[Task details]
Identify each line below containing the string "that" and copy it.

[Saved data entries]
·····
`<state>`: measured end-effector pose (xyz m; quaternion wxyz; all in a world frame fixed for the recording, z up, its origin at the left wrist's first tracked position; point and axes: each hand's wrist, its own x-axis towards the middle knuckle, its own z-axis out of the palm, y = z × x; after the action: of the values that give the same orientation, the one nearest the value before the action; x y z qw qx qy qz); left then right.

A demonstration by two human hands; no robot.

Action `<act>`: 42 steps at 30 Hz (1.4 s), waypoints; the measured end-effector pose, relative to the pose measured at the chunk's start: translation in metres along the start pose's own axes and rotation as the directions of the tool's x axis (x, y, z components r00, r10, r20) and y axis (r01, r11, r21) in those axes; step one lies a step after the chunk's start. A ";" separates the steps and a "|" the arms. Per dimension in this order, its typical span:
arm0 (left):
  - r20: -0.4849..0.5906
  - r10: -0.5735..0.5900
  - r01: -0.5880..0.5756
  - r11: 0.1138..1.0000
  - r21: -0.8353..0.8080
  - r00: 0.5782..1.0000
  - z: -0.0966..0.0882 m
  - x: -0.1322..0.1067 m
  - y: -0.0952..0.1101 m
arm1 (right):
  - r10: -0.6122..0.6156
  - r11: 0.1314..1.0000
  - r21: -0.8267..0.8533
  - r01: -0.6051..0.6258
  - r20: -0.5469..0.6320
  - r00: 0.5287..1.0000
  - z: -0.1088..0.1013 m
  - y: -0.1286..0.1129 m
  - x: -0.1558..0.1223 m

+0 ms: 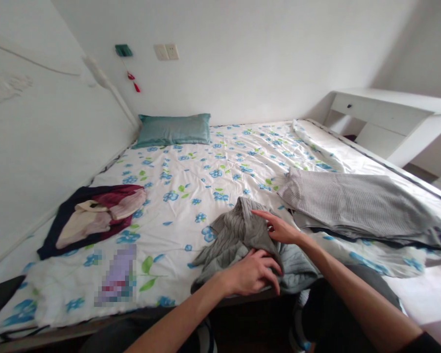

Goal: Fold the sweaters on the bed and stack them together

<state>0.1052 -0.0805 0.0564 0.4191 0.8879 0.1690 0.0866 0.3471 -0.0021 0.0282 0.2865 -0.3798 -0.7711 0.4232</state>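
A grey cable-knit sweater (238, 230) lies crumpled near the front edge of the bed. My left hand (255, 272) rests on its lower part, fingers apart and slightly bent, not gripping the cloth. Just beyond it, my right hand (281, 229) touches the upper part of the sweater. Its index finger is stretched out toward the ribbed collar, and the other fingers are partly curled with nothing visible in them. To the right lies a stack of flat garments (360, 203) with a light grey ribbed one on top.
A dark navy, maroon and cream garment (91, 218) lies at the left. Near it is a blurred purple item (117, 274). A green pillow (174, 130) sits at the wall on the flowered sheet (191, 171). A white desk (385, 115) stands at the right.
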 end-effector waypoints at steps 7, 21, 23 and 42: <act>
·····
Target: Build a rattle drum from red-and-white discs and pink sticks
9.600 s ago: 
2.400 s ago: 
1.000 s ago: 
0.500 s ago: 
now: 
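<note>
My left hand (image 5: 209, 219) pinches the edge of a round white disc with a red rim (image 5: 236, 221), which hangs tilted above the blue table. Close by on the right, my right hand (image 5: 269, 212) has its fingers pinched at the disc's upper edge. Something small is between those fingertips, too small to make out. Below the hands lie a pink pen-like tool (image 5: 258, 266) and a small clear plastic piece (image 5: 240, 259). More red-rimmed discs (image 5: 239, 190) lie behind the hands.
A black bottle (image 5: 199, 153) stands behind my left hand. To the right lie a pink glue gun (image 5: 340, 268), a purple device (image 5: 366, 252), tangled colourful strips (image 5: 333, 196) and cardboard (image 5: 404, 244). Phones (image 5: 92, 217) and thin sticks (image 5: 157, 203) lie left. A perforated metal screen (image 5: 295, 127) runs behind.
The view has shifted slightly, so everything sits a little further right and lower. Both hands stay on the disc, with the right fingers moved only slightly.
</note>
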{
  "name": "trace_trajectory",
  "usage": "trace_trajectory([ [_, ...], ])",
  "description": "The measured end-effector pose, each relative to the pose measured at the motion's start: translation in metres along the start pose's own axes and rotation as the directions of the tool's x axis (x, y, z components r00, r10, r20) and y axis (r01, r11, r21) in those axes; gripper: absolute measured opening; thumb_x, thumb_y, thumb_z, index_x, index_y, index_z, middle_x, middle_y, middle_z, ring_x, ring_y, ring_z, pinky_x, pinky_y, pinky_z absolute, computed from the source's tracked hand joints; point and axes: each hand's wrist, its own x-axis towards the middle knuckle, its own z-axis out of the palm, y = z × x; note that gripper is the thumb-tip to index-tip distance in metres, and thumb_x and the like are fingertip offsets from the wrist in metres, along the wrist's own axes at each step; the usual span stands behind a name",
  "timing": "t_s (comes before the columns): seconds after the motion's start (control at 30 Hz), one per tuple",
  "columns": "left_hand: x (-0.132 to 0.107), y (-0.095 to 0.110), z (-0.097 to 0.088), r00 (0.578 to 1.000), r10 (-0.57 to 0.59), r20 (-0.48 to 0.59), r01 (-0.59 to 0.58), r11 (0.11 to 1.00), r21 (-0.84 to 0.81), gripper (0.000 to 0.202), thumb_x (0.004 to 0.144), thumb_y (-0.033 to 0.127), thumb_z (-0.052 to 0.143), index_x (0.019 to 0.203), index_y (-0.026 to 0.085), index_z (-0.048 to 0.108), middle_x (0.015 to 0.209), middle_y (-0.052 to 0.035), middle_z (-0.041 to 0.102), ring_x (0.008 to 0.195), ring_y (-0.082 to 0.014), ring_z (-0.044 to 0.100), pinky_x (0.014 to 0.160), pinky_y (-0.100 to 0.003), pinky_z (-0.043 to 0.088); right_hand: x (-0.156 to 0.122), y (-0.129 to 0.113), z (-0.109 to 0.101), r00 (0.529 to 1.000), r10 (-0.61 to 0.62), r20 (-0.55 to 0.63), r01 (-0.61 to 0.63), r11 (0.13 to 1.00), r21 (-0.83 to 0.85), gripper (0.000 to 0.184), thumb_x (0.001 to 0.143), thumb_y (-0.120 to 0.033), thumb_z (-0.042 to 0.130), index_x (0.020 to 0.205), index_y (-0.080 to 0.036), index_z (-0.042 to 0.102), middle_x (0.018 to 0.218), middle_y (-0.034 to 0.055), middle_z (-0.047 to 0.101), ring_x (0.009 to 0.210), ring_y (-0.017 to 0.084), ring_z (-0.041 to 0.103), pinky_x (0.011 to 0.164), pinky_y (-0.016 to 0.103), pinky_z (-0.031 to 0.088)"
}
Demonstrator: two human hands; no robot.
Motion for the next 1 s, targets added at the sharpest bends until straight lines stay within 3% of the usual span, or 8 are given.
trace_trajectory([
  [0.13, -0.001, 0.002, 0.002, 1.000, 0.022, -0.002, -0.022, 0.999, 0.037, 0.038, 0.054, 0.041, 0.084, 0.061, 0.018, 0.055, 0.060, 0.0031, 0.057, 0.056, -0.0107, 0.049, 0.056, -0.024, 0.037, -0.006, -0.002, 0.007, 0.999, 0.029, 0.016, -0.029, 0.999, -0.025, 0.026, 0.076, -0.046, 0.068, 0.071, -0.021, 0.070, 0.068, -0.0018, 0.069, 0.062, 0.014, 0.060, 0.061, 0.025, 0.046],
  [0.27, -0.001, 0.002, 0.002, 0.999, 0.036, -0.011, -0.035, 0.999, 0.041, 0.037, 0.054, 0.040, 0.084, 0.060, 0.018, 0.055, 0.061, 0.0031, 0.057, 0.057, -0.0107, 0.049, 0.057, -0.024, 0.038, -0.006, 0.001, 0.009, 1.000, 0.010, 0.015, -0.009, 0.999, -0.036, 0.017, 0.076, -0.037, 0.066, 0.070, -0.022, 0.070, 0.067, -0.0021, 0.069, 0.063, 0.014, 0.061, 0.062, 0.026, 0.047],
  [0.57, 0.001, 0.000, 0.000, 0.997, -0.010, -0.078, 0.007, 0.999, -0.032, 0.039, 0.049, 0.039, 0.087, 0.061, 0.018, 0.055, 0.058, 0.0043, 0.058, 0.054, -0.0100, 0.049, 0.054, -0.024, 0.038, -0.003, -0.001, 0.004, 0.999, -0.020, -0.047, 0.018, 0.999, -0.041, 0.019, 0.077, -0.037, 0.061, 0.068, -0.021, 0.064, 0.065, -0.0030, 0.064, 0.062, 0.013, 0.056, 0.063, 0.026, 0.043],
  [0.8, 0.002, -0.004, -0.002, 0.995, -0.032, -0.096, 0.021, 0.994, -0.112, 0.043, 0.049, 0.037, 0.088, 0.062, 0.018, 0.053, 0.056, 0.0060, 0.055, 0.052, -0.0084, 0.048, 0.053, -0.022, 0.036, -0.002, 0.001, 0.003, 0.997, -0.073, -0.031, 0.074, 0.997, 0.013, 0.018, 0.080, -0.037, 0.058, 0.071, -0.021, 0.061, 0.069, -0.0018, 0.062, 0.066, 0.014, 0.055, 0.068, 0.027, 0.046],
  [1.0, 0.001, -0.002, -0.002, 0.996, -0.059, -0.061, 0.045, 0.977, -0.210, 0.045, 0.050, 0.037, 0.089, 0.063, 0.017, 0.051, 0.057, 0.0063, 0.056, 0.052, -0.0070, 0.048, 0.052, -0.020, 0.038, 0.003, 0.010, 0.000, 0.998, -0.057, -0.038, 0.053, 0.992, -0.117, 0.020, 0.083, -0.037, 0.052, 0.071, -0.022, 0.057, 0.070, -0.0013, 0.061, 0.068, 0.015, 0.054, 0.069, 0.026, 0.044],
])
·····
[Solution for this problem]
`<state>`: measured end-effector pose (xyz m; quaternion wxyz; all in a world frame fixed for the recording, z up, its origin at the left wrist's first tracked position; point and axes: each hand's wrist, its own x-axis towards the middle knuckle, its own z-axis out of the palm, y = z × x; after the action: of the values that give the same orientation, the one nearest the value before the action; x y z qw qx qy qz); left then right.
  "description": "The measured end-effector pose, each relative to the pose measured at the motion's start: translation in metres along the start pose's own axes and rotation as the directions of the tool's x axis (x, y, z components r00, r10, r20) and y axis (r01, r11, r21) in those axes; gripper: absolute measured opening; thumb_x, thumb_y, thumb_z, index_x, index_y, index_z, middle_x, middle_y, middle_z, ring_x, ring_y, ring_z, pinky_x, pinky_y, pinky_z absolute, computed from the source's tracked hand joints; point and axes: each hand's wrist, its own x-axis towards the middle knuckle, its own z-axis out of the palm, y = z × x; note that gripper is the thumb-tip to index-tip distance in metres, and thumb_x and the like are fingertip offsets from the wrist in metres, along the wrist's own axes at each step; the usual span stands behind a name",

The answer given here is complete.